(Stored entries)
-------------------------
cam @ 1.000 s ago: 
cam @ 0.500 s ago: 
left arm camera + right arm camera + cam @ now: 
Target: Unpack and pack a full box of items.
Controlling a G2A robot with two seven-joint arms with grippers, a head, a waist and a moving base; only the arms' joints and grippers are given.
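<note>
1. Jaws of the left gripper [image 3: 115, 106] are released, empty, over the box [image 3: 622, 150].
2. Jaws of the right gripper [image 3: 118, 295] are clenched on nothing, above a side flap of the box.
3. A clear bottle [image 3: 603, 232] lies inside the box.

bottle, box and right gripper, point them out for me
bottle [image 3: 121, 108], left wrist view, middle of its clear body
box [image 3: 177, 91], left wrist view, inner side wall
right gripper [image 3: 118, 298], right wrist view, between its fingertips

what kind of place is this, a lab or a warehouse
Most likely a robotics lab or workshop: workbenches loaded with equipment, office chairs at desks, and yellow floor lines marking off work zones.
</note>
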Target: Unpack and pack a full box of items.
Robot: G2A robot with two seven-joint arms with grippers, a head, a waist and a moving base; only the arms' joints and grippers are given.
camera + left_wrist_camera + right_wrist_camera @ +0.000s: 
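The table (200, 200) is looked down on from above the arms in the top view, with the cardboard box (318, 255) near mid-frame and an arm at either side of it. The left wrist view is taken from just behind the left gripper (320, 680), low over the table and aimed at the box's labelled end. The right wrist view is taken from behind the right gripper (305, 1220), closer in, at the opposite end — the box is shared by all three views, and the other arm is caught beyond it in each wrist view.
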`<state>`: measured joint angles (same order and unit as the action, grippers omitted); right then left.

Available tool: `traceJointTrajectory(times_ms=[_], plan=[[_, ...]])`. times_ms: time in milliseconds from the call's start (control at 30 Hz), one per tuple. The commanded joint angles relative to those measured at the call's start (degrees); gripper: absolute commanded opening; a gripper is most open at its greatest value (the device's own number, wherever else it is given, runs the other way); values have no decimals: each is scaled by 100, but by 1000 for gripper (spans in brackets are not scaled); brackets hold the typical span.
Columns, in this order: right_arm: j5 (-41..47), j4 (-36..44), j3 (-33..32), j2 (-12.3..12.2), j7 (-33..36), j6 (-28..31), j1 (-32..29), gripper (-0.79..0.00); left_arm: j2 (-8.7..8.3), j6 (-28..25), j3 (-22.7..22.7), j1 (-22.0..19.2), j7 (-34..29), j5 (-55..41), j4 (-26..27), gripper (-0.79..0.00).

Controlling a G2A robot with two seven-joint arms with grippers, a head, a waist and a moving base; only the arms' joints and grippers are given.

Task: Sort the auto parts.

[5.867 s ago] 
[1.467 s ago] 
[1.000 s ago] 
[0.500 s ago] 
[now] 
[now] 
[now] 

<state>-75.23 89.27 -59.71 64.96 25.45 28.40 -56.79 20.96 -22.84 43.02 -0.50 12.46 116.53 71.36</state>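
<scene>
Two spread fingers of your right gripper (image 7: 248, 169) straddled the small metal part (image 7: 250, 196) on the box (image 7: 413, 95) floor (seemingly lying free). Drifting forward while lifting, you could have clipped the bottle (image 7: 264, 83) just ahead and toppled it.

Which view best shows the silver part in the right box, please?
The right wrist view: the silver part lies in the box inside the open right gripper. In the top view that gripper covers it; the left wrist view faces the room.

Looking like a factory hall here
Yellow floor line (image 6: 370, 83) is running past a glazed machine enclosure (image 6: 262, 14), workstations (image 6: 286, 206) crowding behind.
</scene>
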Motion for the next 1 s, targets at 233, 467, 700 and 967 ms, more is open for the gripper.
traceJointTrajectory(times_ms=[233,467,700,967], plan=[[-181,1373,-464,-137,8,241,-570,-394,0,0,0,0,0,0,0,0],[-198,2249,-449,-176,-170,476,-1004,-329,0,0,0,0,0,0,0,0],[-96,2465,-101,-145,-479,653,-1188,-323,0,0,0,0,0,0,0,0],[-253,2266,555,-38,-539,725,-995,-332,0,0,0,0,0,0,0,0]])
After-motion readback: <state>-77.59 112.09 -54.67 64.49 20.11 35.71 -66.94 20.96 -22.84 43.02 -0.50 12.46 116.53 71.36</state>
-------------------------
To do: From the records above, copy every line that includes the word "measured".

Expected answer:
`<state>`: measured joint angles (same order and unit as the action, grippers omitted); right then left.
Available tool: `traceJointTrajectory(times_ms=[_], plan=[[_, ...]])`. times_ms: time in milliseconds from the call's start (control at 30 Hz), one per tuple. The commanded joint angles relative to those measured at the call's start (degrees); gripper: absolute commanded opening; a gripper is most open at its greatest value (the device's own number, wherever else it is given, runs the other way); values have no decimals: each is scaled by 100, but by 1000 for gripper (spans in brackets are not scaled); brackets hold the typical span.

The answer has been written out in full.